**EXERCISE**
Copy the lines exactly. Begin at the first line of the data and stop after the line with "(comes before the".

━━━━━━━━

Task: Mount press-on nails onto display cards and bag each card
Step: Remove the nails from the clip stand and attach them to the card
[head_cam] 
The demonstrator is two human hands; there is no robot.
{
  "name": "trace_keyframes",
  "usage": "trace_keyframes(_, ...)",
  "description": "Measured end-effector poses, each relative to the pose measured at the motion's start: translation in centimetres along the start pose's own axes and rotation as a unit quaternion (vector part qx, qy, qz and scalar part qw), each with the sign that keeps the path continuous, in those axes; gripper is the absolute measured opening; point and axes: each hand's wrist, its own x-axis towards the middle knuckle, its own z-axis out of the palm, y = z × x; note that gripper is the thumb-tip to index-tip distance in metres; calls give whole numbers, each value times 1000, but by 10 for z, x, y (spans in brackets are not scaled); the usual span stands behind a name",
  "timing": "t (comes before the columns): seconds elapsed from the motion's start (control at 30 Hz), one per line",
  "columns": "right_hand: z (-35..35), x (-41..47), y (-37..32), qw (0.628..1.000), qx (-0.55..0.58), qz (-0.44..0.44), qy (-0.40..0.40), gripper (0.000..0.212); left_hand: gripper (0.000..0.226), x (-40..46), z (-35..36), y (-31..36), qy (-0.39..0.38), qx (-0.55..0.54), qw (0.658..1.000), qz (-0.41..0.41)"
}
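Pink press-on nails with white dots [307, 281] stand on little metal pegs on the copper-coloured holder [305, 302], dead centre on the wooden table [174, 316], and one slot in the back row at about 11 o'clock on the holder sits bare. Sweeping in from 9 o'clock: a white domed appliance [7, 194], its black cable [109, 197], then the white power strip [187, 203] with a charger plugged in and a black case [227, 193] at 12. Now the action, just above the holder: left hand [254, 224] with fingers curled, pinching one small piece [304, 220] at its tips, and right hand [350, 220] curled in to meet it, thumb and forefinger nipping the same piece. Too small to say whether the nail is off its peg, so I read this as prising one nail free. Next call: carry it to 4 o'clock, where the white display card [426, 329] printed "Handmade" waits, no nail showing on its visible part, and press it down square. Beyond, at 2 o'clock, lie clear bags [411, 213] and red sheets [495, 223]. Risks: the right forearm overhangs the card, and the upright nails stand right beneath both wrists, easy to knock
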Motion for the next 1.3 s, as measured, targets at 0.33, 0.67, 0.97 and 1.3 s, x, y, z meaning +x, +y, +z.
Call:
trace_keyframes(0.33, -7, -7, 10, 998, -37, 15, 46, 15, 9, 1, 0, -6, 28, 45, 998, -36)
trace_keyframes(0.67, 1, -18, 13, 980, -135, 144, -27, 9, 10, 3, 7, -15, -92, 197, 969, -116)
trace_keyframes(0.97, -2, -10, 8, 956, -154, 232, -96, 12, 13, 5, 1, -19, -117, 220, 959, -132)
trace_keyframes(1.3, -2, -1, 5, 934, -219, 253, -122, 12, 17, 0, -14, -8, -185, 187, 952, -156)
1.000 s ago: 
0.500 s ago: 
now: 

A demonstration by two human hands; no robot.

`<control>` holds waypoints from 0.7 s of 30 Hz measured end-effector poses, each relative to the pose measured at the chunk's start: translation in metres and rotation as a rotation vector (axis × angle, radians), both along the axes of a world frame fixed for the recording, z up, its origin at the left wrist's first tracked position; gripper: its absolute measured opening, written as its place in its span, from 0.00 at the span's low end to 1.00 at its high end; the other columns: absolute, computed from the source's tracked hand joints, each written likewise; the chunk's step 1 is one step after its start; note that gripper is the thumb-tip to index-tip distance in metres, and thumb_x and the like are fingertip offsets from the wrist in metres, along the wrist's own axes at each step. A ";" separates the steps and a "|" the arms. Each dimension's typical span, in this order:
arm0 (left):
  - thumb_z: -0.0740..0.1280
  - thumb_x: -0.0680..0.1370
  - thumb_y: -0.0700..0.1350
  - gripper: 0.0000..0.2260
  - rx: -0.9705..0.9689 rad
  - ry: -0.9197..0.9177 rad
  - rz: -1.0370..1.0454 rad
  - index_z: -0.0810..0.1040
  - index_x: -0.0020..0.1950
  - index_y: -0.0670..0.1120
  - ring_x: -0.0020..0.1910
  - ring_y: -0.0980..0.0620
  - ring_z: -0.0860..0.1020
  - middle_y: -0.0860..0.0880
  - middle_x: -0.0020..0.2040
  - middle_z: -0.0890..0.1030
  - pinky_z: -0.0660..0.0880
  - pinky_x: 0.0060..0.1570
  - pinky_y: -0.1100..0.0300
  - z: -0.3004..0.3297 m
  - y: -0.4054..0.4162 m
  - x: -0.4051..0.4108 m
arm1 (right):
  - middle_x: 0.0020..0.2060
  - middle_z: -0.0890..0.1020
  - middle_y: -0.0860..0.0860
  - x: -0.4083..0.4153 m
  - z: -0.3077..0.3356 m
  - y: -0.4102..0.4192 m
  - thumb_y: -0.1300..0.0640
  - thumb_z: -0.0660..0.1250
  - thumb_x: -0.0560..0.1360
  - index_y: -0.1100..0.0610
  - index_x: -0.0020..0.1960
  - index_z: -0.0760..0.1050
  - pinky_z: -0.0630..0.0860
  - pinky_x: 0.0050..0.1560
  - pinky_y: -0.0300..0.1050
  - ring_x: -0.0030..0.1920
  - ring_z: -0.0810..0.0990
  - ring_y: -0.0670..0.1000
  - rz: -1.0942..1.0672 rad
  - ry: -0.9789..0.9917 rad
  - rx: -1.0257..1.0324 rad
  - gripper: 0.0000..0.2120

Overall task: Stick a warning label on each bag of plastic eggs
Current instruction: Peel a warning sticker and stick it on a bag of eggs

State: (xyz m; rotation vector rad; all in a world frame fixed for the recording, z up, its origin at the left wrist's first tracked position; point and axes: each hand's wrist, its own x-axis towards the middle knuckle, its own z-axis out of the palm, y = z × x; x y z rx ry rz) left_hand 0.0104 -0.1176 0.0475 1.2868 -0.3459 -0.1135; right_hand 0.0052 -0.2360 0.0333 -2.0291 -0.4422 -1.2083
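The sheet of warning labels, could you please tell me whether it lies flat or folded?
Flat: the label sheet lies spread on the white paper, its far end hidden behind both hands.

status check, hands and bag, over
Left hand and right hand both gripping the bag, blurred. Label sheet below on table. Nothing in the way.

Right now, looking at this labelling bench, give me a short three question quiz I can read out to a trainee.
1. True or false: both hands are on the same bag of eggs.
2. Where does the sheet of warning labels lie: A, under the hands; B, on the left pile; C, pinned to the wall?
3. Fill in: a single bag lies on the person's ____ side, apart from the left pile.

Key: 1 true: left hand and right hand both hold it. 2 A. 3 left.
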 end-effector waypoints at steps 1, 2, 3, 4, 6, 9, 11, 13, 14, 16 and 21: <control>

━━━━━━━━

**FINISHED TASK**
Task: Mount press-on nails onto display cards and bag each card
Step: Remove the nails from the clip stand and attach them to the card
[head_cam] 
The demonstrator is two human hands; there is no robot.
{
  "name": "trace_keyframes",
  "usage": "trace_keyframes(_, ...)",
  "description": "Measured end-effector poses, each relative to the pose measured at the motion's start: translation in centimetres along the start pose's own axes and rotation as a unit quaternion (vector part qx, qy, qz and scalar part qw), each with the sign that keeps the path continuous, in those axes; gripper is the absolute measured opening; point and axes: each hand's wrist, its own x-axis towards the middle knuckle, its own z-axis out of the palm, y = z × x; note that gripper is the thumb-tip to index-tip distance in metres; calls give whole numbers, each value times 1000, but by 10 for z, x, y (spans in brackets are not scaled); the usual span stands behind a name",
  "timing": "t (comes before the columns): seconds elapsed from the motion's start (control at 30 Hz), one per line",

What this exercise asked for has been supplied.